Biz bugün Kalkınma Yolu Projesi’ni bitirmiş olsaydık tadından yenmezdi tabirini kullanabilirim. Hedeflerimiz 2030’lara doğru bitirmek. Burada mevcut demiryolu hattı var. Oradan da başlamamız mümkün olabilecektir. İlk etapta 8 milyar, 15 ve 20 milyar dolara çıkacak bir maliyet söz konusudur. Bitirdiğimizde tam kapasitesine ulaşmış olacak. Burada orta koridorumuz çok çok kıymetli. İran üzerinden Hazar Denizi’ne bir demiryolu hattı var. Rusya’nın kuzeyine kadar giden. Burada üç deniz girişimi var. Adriyatik, Karadeniz ve yukarıdaki Baltık Denizi. Bizim bir orta koridorumuz var. Türkiye sınırına kadar da denilebilir. Halihazırda buradan ötesiyle ilgili geliştirilecek olan güzergah var. Biz Kalkınma Yolu Projesi’ni buna adapte etmiş olacağız. Avrupa’nın her tarafına gidebilecek. Bizim Eskişehir civarında birleşecek ve tüm ülkeye yayılıp, esas itibariyle Avrupa’ya gidecek. Ovaköy’den girecek, Nusaybin, Şanlıurfa, Gaziantep. Kilis’te Polateli var. Hatay’da Amanoslar’ı geçecek İskenderun Körfezi Hassa bölümüne bağlanacak. Mersin, Konya ve bütün bölgelerde olacak. Karadeniz bölgesinde Samsun’la bütün Karadeniz’i Trabzon dahil bağlamış olacağız. Trabzon, Samsun ve çok kıymetlimiz olan Filyos Limanı sürece bağlanacak. Çin’in girişimleri var Pakistan üzerinden. Bir alternatif de Karaçi’den Kalkınma Yolu Projesi ile devamı söz konusu. Çin’in Singapur istikametinden planladığı koridorlar var. Ovaköy, Habur’un batısıdır. Mardin, Şanlıurfa, Gaziantep, Osmaniye, Karaman, Ulukışla, Konya’ya gelecek. Orada bir hat var, yeniden yapacağız. Bunlar tamamen demiryoludur. Hizmete açık olanlar var, yapımı devam edenler var, ihale aşamasında olanlar var. Yenice ile Ulukışla arasındaki yerin ihalesini yapacağız. Sınıra kadar Çerkezköy ile Kapıkule arasında yapımı devam edenler var. Ankara-İzmir yapımı devam ediyor. Kırıkkale ile Çorum’un ihalesini bir en evvel yapacağız. Bizim eksik olan 1. derecede ihalesini yapacağız yaklaşık 320 km. Ovaköy ile Şanlıurfa arasındaki yer. Nusaybin’den geçen hattı ilk etapta devreye alabiliriz. Irak’la beraber aynı süreçle başlarsak eşgüdüm halinde bitirmiş oluruz.
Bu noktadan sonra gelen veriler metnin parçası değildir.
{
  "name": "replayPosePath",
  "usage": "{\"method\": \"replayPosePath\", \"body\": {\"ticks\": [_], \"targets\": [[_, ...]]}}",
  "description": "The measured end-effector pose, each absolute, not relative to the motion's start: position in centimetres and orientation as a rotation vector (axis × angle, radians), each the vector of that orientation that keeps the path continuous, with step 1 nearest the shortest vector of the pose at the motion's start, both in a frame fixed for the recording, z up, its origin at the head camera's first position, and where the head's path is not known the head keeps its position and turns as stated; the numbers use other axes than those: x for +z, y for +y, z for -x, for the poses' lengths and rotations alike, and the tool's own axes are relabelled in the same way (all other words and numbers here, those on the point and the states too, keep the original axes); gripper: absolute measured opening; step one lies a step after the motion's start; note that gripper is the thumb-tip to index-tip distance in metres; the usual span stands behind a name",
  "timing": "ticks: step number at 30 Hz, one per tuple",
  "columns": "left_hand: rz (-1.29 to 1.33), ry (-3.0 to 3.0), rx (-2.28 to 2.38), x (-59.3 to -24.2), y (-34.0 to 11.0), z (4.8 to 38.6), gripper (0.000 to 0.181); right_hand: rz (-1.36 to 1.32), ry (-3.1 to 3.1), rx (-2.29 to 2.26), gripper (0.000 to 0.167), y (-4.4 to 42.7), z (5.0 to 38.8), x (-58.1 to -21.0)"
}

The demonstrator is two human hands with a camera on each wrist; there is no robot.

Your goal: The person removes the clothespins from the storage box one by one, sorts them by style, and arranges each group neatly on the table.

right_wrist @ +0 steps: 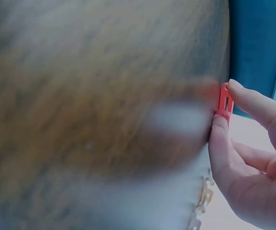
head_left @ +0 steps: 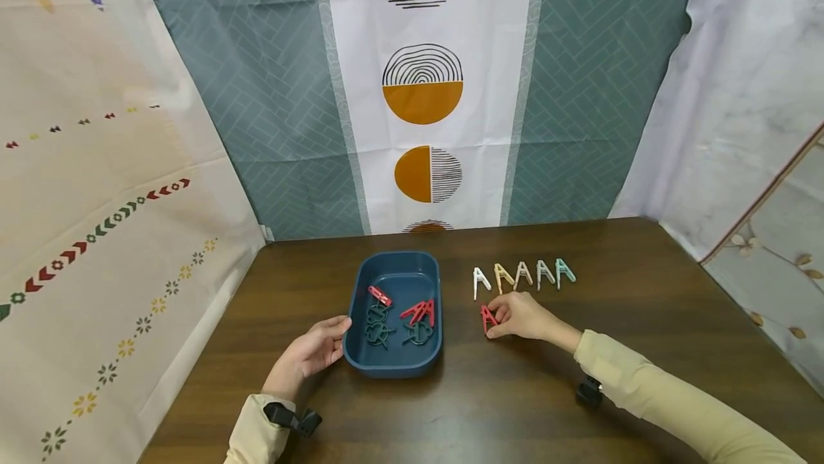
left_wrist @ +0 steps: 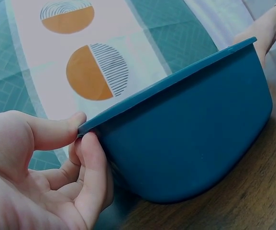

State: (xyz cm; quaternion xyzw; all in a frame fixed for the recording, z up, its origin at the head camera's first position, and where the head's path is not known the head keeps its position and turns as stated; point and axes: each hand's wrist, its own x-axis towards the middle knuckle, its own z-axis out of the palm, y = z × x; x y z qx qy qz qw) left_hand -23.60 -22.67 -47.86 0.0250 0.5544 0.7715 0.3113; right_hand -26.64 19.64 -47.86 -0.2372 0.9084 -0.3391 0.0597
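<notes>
My left hand (head_left: 314, 351) pinches the rim of a blue plastic bin (head_left: 394, 369) at its left side, thumb above and fingers below in the left wrist view. Inside the bin lie several red clothespins (head_left: 421, 312) and some dark green clips (head_left: 378, 334). To the right of the bin, my right hand (head_left: 526, 317) holds a red clothespin (head_left: 487, 319) between thumb and fingers, at the tabletop. The right wrist view shows the same red clothespin (right_wrist: 226, 103) at the fingertips, beside the bin wall.
Behind the right hand runs a row of several clothespins: white (head_left: 480, 280), yellow (head_left: 503, 277), beige, grey and a green one (head_left: 564, 272) at the right end. All lie on a dark wooden table (head_left: 515, 414). A patterned cloth (head_left: 425, 185) hangs along the table's back edge.
</notes>
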Motion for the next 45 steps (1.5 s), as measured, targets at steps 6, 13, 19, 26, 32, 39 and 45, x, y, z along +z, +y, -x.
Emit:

“İKİ AY İÇERİSİNDE 4’LÜ BAKANLAR ZİRVESİ YAPACAĞIZ”

Fav Limanı’nı BAE işletecek. Böyle bir limanın tam kapasite kullanılması noktasında bir vaziyetleri var. Sonuçta ne yapılması gerektiğini beraber konuştuğumuz süreç var. Aklın yolu bir. Siyasi saiklerle, güncel olaylarla bazı çekinceler olmuş olabiliyor. Aklın yolu şu projeye katılmaktan geçer. İki ay içerisinde 4’lü bakanlar zirvesi yapacağız. Kapasite olarak baktığınızda dünya ticaretinin yüzde 85 civarı halen deniz yolu ile taşınıyor. Demiryolların kapasitesi deniz yollarına göre daha dar. Zaten artanı taşıdığımızda bize yetiyor. Orası bir çatışma noktası olacak diye düşünmüyorum. Bir rakam verirsem yanıltmış olabilirim. İlk etapta 8, daha sonra 15-20 milyar dedik. Bu rakamların 15 yılda kendisini amorti etmesini bekleriz. Bir müddet sonra onun çok daha üstüne geçecektir diye düşünüyorum. Bir rakam verirsem yanlış olur.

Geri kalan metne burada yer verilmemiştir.